なかなか興味深い指摘だが、この点については、「子育て世帯の取り合い」というゼロサムゲームになっていないかを注意する必要がある。特定の自治体が子育て世帯への支援を手厚くすると、近隣自治体からの移住者が来るから人口は増え、出生率も上昇する。すると、社会移動による人口増加と出生率上昇が一体となって進行することになる。前述の、「出生率が改善した自治体は人口も増加傾向」という関係が現れたのはこのためではないかと考えられる。

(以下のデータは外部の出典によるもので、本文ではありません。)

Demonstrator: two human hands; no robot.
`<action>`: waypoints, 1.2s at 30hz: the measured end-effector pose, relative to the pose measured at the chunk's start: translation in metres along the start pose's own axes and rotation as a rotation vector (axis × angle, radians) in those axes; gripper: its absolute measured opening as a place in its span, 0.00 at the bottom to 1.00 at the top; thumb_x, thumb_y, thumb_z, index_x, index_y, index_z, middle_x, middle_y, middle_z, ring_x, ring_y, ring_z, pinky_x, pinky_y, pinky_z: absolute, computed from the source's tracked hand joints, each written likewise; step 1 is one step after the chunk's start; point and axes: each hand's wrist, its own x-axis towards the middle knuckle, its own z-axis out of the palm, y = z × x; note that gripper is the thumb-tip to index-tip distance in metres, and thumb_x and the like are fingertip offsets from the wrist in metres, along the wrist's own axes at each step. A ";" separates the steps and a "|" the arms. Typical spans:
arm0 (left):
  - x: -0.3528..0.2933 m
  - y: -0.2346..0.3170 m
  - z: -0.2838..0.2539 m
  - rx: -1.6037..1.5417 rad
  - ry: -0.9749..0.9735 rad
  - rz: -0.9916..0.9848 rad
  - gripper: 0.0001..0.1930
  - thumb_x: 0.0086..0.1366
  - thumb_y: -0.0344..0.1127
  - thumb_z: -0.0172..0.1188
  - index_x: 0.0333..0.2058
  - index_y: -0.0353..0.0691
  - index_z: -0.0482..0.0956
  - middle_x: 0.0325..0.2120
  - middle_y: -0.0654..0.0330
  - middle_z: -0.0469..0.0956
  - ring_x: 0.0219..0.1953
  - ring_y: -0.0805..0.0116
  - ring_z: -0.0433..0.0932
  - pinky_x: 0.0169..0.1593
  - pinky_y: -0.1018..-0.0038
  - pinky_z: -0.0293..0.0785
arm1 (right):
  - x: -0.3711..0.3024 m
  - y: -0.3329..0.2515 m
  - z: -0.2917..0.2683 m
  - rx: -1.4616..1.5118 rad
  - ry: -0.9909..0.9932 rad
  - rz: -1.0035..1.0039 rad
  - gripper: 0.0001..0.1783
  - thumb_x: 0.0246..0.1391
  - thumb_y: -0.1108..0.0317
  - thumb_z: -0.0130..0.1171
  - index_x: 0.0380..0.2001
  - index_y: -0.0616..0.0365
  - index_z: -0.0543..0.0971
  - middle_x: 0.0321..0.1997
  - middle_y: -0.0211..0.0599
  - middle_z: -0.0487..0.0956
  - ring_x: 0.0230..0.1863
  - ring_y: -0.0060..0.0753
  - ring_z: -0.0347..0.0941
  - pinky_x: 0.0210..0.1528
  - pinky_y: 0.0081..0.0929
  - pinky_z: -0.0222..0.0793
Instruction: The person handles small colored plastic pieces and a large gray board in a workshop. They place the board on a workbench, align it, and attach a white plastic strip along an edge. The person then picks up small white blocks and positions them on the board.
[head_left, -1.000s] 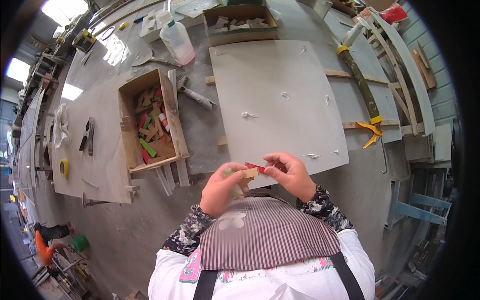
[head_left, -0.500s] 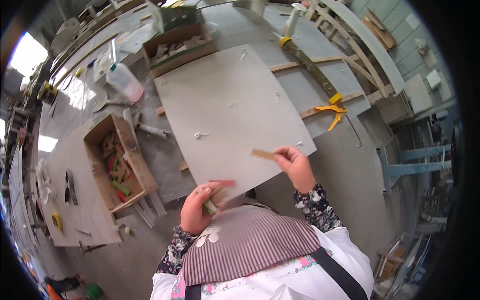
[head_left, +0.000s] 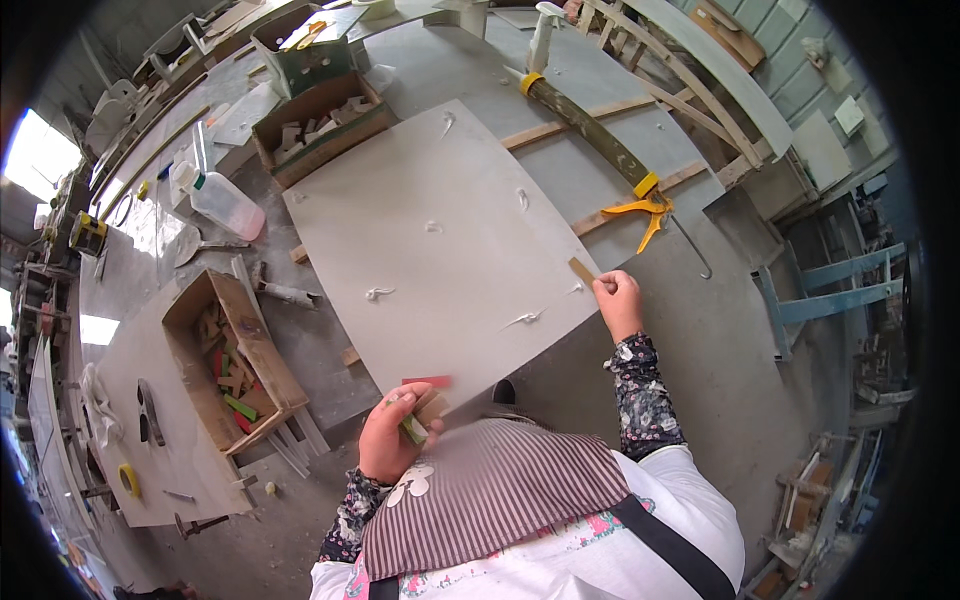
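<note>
A pale flat panel (head_left: pixel 400 240) lies in front of me with several white dabs of adhesive on it. My right hand (head_left: pixel 618 303) pinches one end of a narrow tan strip (head_left: pixel 581 270) over the panel's right edge. At the near edge my left hand (head_left: pixel 392 437) is curled round several small strips, among them a tan strip (head_left: pixel 432 408) and a green one. A red strip (head_left: pixel 428 381) shows just beyond the left fingers; whether it is held or lies on the panel I cannot tell.
At left a cardboard box (head_left: pixel 283 400) holds tan, green and red offcuts. Another box (head_left: pixel 340 150) with pale pieces stands behind the panel. A caulking gun (head_left: pixel 595 140) with an orange handle lies at the far right. Beside the boxes lies a translucent bottle (head_left: pixel 228 205).
My right hand has moved right and a little away from me, carrying the tan strip to the panel's right edge. My left hand stays near the front edge with its strips.
</note>
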 end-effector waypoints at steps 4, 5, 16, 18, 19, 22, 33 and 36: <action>0.005 0.002 -0.006 -0.055 -0.107 0.001 0.17 0.68 0.37 0.48 0.49 0.32 0.71 0.41 0.54 0.76 0.37 0.63 0.76 0.37 0.70 0.73 | -0.012 -0.050 -0.010 0.079 0.057 -0.076 0.10 0.49 0.70 0.64 0.35 0.61 0.78 0.32 0.35 0.77 0.34 0.29 0.73 0.39 0.27 0.71; 0.005 0.001 -0.006 -0.059 -0.088 0.005 0.17 0.68 0.37 0.48 0.50 0.32 0.71 0.42 0.54 0.76 0.38 0.63 0.75 0.37 0.70 0.72 | -0.022 -0.069 -0.010 0.213 -0.059 -0.109 0.10 0.50 0.70 0.63 0.36 0.61 0.78 0.33 0.35 0.77 0.35 0.27 0.73 0.40 0.26 0.71; 0.002 0.004 -0.002 0.084 0.106 0.106 0.10 0.66 0.28 0.54 0.45 0.37 0.69 0.34 0.56 0.76 0.31 0.66 0.78 0.26 0.72 0.75 | -0.109 -0.229 0.040 0.259 -1.092 -0.576 0.13 0.53 0.62 0.60 0.34 0.62 0.79 0.30 0.45 0.79 0.34 0.43 0.77 0.38 0.33 0.72; 0.000 0.006 -0.006 0.121 0.140 0.119 0.13 0.66 0.27 0.55 0.47 0.38 0.67 0.36 0.56 0.76 0.31 0.66 0.78 0.27 0.73 0.73 | -0.104 -0.238 0.050 0.139 -1.145 -0.677 0.12 0.53 0.63 0.60 0.33 0.62 0.79 0.30 0.45 0.79 0.34 0.44 0.76 0.38 0.35 0.72; -0.002 0.006 -0.008 0.091 0.100 0.137 0.14 0.66 0.27 0.55 0.49 0.38 0.66 0.38 0.55 0.76 0.31 0.66 0.78 0.28 0.73 0.74 | -0.100 -0.241 0.054 0.184 -1.144 -0.761 0.11 0.53 0.63 0.60 0.33 0.61 0.79 0.30 0.45 0.79 0.33 0.44 0.76 0.37 0.35 0.72; -0.008 0.011 -0.015 0.042 0.093 0.113 0.19 0.66 0.27 0.54 0.55 0.38 0.65 0.43 0.55 0.75 0.34 0.67 0.77 0.30 0.74 0.73 | -0.084 -0.253 0.072 0.163 -1.142 -0.832 0.10 0.53 0.64 0.59 0.33 0.61 0.80 0.30 0.44 0.79 0.33 0.43 0.77 0.37 0.34 0.72; -0.014 0.035 -0.048 -0.109 0.172 0.252 0.14 0.63 0.25 0.57 0.48 0.34 0.70 0.39 0.56 0.75 0.35 0.66 0.76 0.34 0.73 0.72 | 0.084 -0.342 0.314 0.289 -0.567 -0.340 0.14 0.50 0.64 0.60 0.31 0.67 0.80 0.27 0.38 0.81 0.28 0.26 0.77 0.32 0.25 0.71; -0.014 0.041 -0.054 -0.155 0.210 0.277 0.13 0.63 0.25 0.57 0.46 0.35 0.71 0.37 0.57 0.75 0.33 0.67 0.75 0.33 0.73 0.72 | 0.103 -0.348 0.356 0.089 -0.566 -0.227 0.16 0.47 0.63 0.60 0.34 0.65 0.80 0.31 0.46 0.83 0.35 0.39 0.80 0.40 0.32 0.74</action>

 しかし、人口が出ていった自治体では、人口の社会減と出生率の低下が進むことになるから、日本全体としての出生率・人口減少の緩和にはつながらないことになる。同記事では「人口減に歯止めをかけるためにはこうした自治体の成功例を生かす工夫が試される」としている。一見すると常識的な指摘だが、こうしたゼロサム的な関係を考えると、思ったほどには効果的でない可能性がある。
もっともこうした見方は、ややクールすぎるかもしれない。多くの自治体が子育て支援を競えば、日本全体で子育て環境が改善し、日本全体の出生率を引き上げるということも考えられるからだ。
国勢調査の結果はいずれも常識的で特に目新しいわけではないが、一歩踏み込んでみると、人口問題についていろいろ考える材料に満ちていて興味深いものがある。